Your output should be the lines from the start of the data through the line containing "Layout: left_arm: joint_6", exactly and nothing more.

- _Material provided_
--
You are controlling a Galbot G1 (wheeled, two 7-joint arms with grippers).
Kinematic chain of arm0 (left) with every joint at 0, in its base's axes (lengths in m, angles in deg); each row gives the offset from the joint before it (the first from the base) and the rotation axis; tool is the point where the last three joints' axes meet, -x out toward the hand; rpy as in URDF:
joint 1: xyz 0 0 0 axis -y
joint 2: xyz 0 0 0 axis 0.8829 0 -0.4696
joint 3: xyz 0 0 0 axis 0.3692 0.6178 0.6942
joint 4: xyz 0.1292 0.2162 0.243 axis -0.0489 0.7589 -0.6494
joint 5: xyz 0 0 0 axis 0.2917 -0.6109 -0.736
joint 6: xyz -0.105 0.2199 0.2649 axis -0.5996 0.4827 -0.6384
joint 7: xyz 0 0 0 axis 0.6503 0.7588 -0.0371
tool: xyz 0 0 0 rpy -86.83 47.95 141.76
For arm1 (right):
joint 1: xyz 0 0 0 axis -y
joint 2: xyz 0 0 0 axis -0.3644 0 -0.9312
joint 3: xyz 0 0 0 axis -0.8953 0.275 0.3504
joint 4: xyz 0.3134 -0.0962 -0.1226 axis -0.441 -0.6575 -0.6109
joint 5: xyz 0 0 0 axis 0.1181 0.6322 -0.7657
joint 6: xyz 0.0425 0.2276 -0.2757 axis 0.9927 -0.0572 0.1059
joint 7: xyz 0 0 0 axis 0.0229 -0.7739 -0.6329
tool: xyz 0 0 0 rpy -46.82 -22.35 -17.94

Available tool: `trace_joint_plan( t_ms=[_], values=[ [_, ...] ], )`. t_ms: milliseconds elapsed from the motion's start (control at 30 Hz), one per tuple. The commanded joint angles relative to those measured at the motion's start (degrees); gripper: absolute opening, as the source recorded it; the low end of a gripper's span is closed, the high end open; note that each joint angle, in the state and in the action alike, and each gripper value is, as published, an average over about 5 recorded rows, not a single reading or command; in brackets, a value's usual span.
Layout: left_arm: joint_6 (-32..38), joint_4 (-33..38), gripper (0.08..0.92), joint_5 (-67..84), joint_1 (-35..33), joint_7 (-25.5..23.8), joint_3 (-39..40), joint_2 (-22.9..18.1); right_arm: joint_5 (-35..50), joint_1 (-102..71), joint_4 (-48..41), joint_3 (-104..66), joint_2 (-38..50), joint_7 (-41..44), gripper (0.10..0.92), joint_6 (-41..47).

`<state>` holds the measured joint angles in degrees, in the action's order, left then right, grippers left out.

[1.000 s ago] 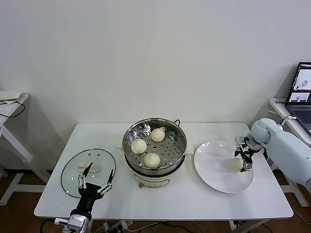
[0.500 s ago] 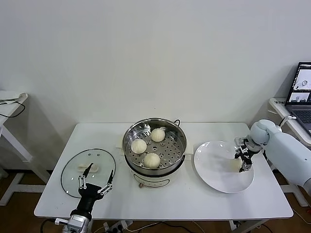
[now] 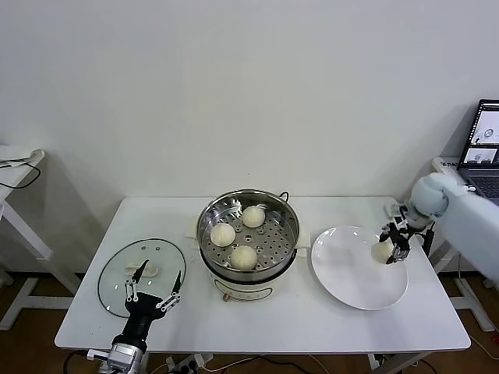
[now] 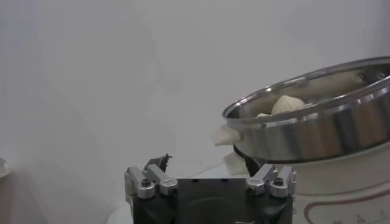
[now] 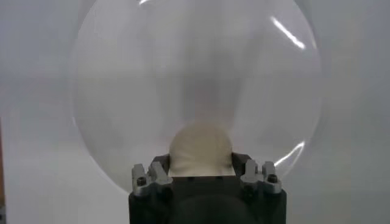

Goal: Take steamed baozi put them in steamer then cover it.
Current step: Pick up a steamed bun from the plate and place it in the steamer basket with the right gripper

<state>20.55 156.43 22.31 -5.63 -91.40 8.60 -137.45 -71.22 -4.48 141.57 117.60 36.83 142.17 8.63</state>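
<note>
My right gripper (image 3: 392, 248) fingers, having just clamped the last cream-white pleated baozi (image 3: 381, 251), are lifting it off the flat white plate (image 3: 351, 280) toward the shiny steel steamer (image 3: 248, 230) at nine o'clock, left gripper (image 3: 153, 289) fingers idling wide apart.

Right arm reaching in from the far right, right gripper (image 3: 394, 246) pointing down and to the left, fingers closed around a bun (image 3: 381, 251). Left gripper (image 3: 153, 287) parked near the front left, fingers spread wide, holding nothing.
</note>
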Motion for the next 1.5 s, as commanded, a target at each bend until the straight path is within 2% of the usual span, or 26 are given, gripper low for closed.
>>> trace_joint_plan(
  t_ms=[33, 367, 533, 733, 1100, 1500],
  values=[
    [0.0, 0.1, 0.823, 0.2, 0.2, -0.1, 0.1, 0.2, 21.9, 27.9, 16.9, 25.9, 7.8, -0.4, 0.670, 10.5],
    [0.2, 0.1, 0.823, 1.3, 0.6, -0.3, -0.3, 0.9, 38.7, 51.0, 27.5, 44.8, 2.2, -5.1, 0.670, 20.8],
    [0.3, -0.1, 0.823, 1.8, 1.0, -0.4, -0.3, 1.3, 44.9, 53.7, 29.8, 46.4, -3.8, -8.2, 0.670, 25.3],
    [0.3, -0.4, 0.823, 2.4, 1.4, -0.7, -0.4, 1.8, 47.5, 51.7, 27.4, 45.0, -14.1, -10.3, 0.670, 27.8],
    [0.1, -0.5, 0.823, 3.1, 1.8, -0.7, -1.2, 2.2, 43.7, 41.0, 18.3, 40.7, -26.0, -10.3, 0.670, 28.7],
    [-0.2, -1.5, 0.823, 3.5, 2.5, -0.8, -1.8, 2.2, 34.6, 30.8, 7.0, 36.7, -31.5, -8.7, 0.670, 26.3]
  ],
)
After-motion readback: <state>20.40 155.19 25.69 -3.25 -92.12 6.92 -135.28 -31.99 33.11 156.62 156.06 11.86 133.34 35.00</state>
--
- _Answer box_
You are controlling a Galbot G1 (wheeled, two 7-joint arms with grippers).
Kinematic chain of arm0 (left) with every joint at 0, in its base's axes (lengths in m, angles in deg); each row gives the offset from the joint before it (the first from the base) and the rotation axis; tool is the point where the last three joints' axes meet, -x out toward the hand; rpy as in URDF:
joint 1: xyz 0 0 0 axis -y
joint 2: xyz 0 0 0 axis 0.8829 0 -0.4696
joint 3: xyz 0 0 0 axis 0.3692 0.6178 0.6942
joint 4: xyz 0.1292 0.2162 0.243 axis -0.0489 0.7589 -0.6494
joint 5: xyz 0 0 0 axis 0.2917 -0.6109 -0.736
joint 6: xyz -0.105 0.2199 0.2649 axis -0.5996 0.4827 -0.6384
joint 7: xyz 0 0 0 axis 0.6503 0.7588 -0.0371
tool: xyz 0 0 0 rpy -86.83 47.95 141.76
For arm1 (right):
joint 1: xyz 0 0 0 axis -y
joint 2: xyz 0 0 0 axis -0.3644 0 -0.9312
joint 3: xyz 0 0 0 axis -0.8953 0.275 0.3504
joint 4: xyz 0.3134 -0.0962 -0.1226 axis -0.441 -0.6575 -0.6109
joint 5: xyz 0 0 0 axis 0.1181 0.6322 -0.7657
joint 6: xyz 0.0425 0.2276 -0.2757 axis 0.9927 -0.0572 0.1059
joint 7: xyz 0 0 0 axis 0.0229 -0.7739 -0.6329
tool: xyz 0 0 0 rpy -46.82 -22.35 -17.94

Available tool: `trace_joint_plan( t_ms=[_], values=[ [_, ...] ], )`. t_ms: milliseconds elapsed from the motion's start (control at 30 Hz), one per tuple. The commanded joint angles relative to those measured at the motion's start (degrees); gripper: absolute opening, as the source recorded it; the low end of a gripper's span is closed, the high end open; note that each joint angle, in the state and in the action alike, and each gripper value is, as published, an average over about 5 recorded rows, not a single reading or command; in brackets, a value's usual span.
Layout: left_arm: joint_6 (-32..38), joint_4 (-33..38), gripper (0.08..0.92), joint_5 (-67..84), joint_1 (-35..33), joint_7 (-25.5..23.8), joint_3 (-39..40), joint_2 (-22.9..18.1); right_arm: joint_5 (-35..50), joint_1 (-102..71), joint_4 (-48..41), joint_3 (-104..66), joint_2 (-38..50), joint_7 (-41..44), gripper (0.10..0.92), joint_6 (-41..47).

This output completes the exercise.